Look for the word "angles". Copy every line of the listing where it occurs.

--------

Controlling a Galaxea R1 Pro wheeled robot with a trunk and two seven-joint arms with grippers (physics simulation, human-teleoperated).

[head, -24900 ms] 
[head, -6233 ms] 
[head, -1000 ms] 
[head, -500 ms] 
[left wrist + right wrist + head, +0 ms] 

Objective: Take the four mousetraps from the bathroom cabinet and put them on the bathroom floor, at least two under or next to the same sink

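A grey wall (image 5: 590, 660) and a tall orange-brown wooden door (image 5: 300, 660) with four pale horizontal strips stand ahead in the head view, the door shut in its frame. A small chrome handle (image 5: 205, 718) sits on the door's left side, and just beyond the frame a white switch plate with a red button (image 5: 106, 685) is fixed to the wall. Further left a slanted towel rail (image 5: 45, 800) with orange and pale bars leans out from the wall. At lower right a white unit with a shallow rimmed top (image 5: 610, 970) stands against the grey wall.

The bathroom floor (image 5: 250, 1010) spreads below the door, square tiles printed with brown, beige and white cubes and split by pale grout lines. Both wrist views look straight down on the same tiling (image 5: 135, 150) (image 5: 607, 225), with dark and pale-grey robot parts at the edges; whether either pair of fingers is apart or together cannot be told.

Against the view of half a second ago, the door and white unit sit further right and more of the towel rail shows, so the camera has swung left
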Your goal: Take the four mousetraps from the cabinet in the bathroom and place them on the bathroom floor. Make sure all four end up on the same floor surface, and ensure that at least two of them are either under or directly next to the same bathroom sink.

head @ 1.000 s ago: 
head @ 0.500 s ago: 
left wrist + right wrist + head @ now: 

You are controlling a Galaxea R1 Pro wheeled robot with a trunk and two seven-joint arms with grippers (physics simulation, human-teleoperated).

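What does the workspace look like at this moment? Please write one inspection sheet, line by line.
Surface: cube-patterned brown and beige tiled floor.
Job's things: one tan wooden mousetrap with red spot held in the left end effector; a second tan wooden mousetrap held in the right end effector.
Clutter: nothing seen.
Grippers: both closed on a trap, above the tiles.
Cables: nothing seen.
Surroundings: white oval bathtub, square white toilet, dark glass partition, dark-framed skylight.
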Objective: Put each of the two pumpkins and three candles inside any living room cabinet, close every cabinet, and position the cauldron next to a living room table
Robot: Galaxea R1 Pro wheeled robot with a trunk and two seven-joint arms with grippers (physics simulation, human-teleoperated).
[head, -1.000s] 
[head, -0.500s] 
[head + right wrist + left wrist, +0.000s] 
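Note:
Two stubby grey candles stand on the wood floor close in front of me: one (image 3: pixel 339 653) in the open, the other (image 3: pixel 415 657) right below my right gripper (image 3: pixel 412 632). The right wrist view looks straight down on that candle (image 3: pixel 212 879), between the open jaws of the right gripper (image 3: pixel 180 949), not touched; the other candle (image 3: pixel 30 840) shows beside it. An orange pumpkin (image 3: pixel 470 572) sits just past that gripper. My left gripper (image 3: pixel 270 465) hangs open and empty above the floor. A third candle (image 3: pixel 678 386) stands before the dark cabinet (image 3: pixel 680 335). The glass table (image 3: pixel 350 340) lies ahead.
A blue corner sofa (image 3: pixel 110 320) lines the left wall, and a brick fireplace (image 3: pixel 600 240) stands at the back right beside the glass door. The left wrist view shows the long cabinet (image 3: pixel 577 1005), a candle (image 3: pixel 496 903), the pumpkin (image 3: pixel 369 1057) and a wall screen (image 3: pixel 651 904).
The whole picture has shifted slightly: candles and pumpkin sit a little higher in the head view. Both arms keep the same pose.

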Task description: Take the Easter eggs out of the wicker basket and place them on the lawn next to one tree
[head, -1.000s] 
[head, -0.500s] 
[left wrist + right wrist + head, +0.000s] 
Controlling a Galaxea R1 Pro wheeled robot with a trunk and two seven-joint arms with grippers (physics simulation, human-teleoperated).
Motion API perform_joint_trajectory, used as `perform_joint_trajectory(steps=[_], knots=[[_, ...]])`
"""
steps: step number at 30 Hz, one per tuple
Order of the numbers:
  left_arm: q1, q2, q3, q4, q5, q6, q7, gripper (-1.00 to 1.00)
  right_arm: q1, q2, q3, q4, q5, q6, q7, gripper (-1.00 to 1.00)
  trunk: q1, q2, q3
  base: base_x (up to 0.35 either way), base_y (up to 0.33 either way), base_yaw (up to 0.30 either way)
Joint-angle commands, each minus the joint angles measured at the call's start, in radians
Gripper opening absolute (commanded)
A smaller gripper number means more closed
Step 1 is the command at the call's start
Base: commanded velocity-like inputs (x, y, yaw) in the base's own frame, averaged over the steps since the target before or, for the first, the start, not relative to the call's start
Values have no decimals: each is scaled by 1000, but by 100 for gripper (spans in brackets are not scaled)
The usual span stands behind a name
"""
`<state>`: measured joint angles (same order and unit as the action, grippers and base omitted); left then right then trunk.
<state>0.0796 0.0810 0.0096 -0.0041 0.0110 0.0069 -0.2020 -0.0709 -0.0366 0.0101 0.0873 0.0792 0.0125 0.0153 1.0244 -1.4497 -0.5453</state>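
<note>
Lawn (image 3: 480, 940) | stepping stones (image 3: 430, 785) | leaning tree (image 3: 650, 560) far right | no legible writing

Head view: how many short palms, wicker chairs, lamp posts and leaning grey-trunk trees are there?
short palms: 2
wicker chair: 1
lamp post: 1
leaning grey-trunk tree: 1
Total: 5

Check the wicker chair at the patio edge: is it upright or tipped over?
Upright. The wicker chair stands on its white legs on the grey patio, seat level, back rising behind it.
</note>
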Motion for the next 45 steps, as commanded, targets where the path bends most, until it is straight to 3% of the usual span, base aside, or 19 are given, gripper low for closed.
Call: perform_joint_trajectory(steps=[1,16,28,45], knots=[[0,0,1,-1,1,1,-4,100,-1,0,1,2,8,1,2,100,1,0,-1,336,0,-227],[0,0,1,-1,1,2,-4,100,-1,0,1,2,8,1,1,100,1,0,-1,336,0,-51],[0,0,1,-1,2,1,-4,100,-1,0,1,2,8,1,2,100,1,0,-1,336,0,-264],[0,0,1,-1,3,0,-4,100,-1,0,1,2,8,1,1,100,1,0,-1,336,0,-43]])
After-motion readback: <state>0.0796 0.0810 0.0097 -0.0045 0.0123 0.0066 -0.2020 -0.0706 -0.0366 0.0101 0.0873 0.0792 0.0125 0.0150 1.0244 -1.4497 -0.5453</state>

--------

OUTPUT:
Joint-angle commands, each minus the joint angles measured at the call's start, in radians
`<state>`: measured joint angles (same order and unit as the action, grippers and base omitted); left then right then trunk.

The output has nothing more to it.